YOUR GOAL:
From the entries below, transcribe exactly the lines between the line holding "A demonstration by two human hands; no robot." and the line holding "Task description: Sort", inclusive; skip all other lines.

STORED DATA:
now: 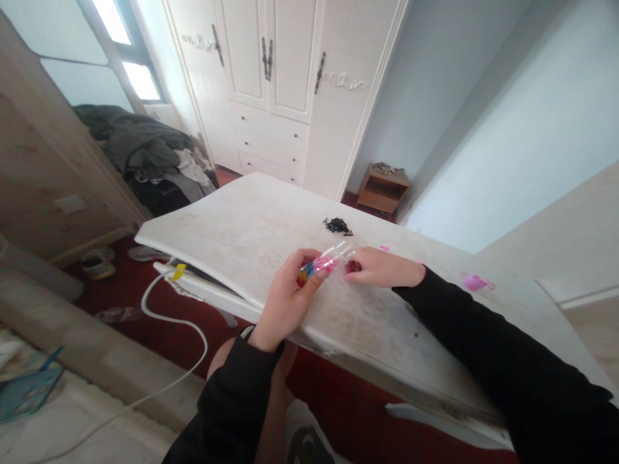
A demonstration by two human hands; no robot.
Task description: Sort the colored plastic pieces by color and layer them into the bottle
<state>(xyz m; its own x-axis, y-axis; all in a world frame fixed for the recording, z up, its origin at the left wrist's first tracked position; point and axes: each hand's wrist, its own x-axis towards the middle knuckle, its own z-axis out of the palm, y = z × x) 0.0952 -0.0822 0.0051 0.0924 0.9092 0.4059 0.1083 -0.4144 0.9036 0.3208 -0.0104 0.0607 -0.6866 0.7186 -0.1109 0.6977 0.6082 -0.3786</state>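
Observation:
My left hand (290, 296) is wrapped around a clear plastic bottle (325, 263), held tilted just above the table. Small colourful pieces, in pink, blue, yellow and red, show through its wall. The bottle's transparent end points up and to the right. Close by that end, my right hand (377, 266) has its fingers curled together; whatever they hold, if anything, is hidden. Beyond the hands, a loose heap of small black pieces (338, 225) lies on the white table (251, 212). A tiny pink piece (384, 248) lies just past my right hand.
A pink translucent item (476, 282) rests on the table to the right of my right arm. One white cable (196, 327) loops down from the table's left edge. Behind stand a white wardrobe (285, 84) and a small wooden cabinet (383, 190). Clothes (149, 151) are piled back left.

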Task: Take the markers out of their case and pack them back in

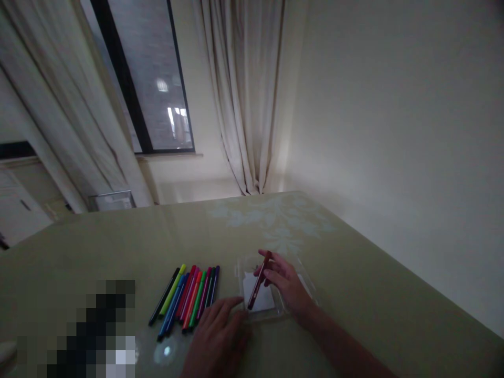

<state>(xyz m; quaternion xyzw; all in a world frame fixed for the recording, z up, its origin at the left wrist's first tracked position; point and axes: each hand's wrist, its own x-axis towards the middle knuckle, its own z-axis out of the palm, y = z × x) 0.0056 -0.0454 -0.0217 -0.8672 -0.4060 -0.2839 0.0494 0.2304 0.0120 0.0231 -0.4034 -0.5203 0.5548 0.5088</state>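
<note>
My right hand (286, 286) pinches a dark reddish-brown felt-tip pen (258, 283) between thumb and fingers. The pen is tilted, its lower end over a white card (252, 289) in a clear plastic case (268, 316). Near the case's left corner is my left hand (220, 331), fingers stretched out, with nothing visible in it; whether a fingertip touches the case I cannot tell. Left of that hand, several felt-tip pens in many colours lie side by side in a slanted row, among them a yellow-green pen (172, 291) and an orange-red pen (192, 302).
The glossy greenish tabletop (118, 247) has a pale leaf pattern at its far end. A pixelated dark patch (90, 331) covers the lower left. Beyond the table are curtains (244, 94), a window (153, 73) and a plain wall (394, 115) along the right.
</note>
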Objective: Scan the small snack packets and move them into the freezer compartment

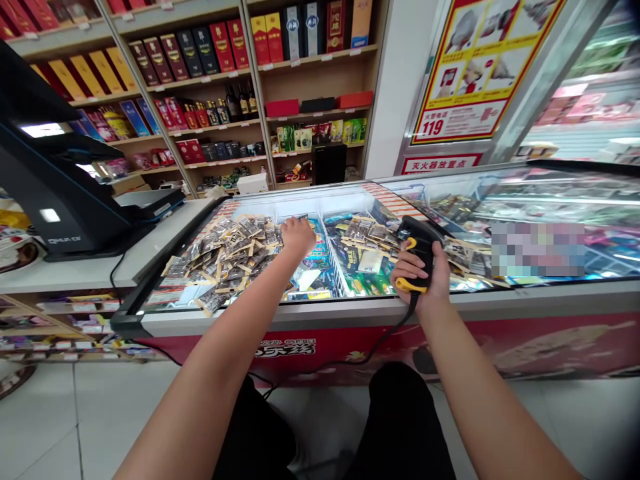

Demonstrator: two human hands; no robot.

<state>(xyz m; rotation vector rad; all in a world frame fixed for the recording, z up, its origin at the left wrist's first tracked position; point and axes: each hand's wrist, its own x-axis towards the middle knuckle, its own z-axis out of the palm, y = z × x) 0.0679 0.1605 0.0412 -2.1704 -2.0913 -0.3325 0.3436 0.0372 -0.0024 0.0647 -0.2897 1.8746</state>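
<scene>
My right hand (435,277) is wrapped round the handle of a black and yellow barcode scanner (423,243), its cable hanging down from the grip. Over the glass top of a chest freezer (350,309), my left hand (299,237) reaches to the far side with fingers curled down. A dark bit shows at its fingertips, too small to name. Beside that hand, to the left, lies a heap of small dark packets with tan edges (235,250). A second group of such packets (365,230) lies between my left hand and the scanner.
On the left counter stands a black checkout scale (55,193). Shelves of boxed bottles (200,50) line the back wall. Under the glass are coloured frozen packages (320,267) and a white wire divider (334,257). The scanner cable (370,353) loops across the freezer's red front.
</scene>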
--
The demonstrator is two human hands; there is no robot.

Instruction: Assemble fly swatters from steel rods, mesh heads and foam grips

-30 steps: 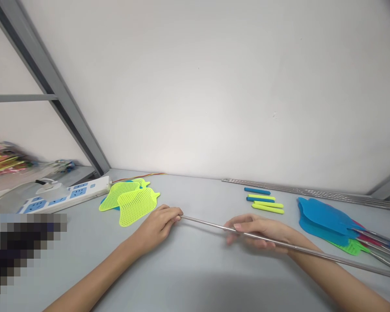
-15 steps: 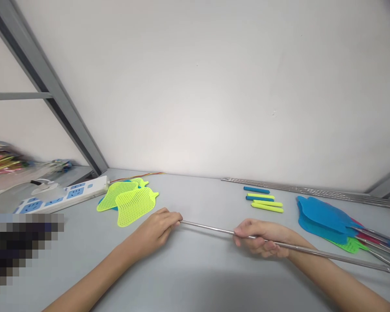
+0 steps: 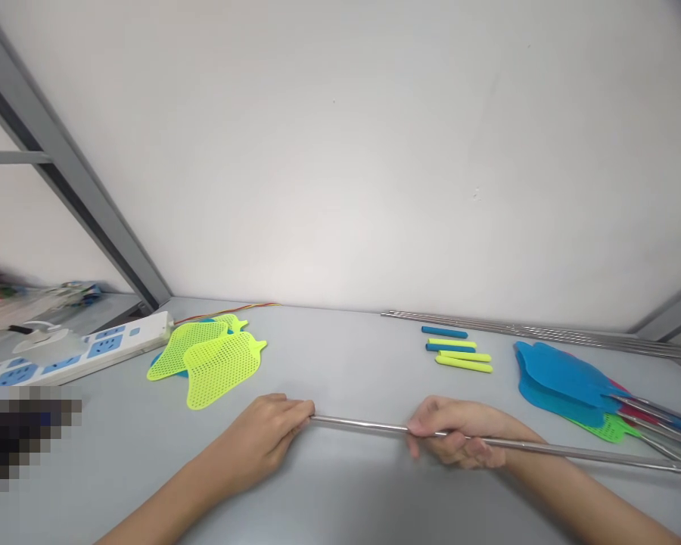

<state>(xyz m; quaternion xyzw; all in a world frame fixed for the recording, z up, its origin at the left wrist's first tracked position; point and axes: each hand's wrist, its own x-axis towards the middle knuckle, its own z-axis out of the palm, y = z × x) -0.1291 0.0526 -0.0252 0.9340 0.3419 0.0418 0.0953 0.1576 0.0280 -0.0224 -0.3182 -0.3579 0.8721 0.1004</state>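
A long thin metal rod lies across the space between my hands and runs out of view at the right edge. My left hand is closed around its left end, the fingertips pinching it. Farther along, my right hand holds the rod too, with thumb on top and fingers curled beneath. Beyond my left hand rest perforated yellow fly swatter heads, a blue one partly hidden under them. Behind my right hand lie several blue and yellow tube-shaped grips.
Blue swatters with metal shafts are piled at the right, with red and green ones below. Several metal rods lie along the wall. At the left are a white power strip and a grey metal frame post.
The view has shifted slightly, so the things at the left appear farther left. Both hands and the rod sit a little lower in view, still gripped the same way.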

REPLY TO THE EXERCISE:
A demonstration by two human hands; no robot.
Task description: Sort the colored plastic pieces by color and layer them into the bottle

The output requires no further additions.